If it seems like I'm trying to do too much, it's not that at all. It's me trying to take my mind off the things that haven't gone well the last month or so in an effort to not dwell on those things.
It was part of the reason why I went to Pittsburgh last weekend. It got my mind off of everything and allowed me to enjoy myself for a change. It's why I'm going to be doing things around the house, getting into shape, and anything else I can get my hands on.
Changes are being made right now to my lifestyle. I can't keep going through life like things are going to be handed to me. No one's going to hand me a good-paying job. I have to go through school, do the necessary things, and earn it. I can do a number of things, whether it be writing or something with computers. I'm fully capable of it.

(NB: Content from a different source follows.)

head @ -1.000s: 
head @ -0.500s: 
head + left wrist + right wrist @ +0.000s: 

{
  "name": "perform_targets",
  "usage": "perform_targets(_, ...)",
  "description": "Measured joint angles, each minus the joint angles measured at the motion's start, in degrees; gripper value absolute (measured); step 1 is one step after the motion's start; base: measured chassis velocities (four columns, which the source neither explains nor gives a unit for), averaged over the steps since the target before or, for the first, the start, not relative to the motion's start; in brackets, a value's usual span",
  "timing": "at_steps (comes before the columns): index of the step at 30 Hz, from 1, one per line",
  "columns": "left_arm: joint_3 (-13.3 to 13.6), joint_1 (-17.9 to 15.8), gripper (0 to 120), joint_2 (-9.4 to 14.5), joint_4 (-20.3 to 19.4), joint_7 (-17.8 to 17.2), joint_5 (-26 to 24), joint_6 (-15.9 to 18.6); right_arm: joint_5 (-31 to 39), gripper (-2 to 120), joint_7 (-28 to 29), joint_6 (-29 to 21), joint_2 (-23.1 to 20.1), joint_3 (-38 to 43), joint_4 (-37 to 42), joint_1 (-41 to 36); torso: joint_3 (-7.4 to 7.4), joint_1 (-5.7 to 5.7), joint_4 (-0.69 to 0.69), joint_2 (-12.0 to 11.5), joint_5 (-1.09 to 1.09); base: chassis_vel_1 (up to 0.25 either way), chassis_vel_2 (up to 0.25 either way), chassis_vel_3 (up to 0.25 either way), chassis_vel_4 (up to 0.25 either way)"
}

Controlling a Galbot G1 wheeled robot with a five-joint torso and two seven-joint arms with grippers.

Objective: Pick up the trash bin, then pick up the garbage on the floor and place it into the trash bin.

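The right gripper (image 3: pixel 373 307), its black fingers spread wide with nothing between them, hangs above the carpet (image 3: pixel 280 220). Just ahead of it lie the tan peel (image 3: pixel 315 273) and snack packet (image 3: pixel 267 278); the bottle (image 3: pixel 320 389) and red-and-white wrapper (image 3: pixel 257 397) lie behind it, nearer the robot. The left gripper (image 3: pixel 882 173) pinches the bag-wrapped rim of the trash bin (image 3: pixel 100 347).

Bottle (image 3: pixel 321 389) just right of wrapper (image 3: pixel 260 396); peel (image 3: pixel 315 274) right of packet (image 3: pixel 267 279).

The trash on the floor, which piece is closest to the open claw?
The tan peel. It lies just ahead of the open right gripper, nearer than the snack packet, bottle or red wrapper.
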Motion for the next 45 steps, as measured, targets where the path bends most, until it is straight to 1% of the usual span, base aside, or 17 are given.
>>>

I am not going to sit around indoors all summer either. I'm usually pretty active. It's time to get back to that, get my energy level back up. I need to sleep better at night and that's accomplished by going to bed earlier. Granted I'm failing miserably again tonight (the time is currently: 1:20am), but part of that was from talking to people that I enjoyed talking to.
I don't want to have anytime to think about Molly. If I think about it, I get mad. If I get mad, I don't want anything to do with her. That's not what I want. However, I don't expect to really hear from her much, if at all, in the near future. If I don't have time to dwell on that, things will be fine.
I have daily priorities written down on a dry-erase board in my room. Every night, I write on it what I intend to do the next day based on what I know needs to be done and what I can do. I also have my work schedule up, a reminder of things that NEED to be done for the week, and in the bottom right corner, a section where I track the Indians' progress throughout the season.
The biggest thing is I need to do things that don't entail me spending a lot of money. Yes, I want to go to more Indians' games, but if I can't afford it, oh well. Yes, I want more Xbox games, but oh well. Yes, I want to do a lot of things, but if I can't, oh well.
I need to be more fiscally responsible than I've been. I've done well in that I haven't been overdrawn in my checking account. I've goofed on my savings once, but that was something that was accidental. It was immediately fixed and hasn't happened again.
This year I need to get things straight. It might be the last chance that I have.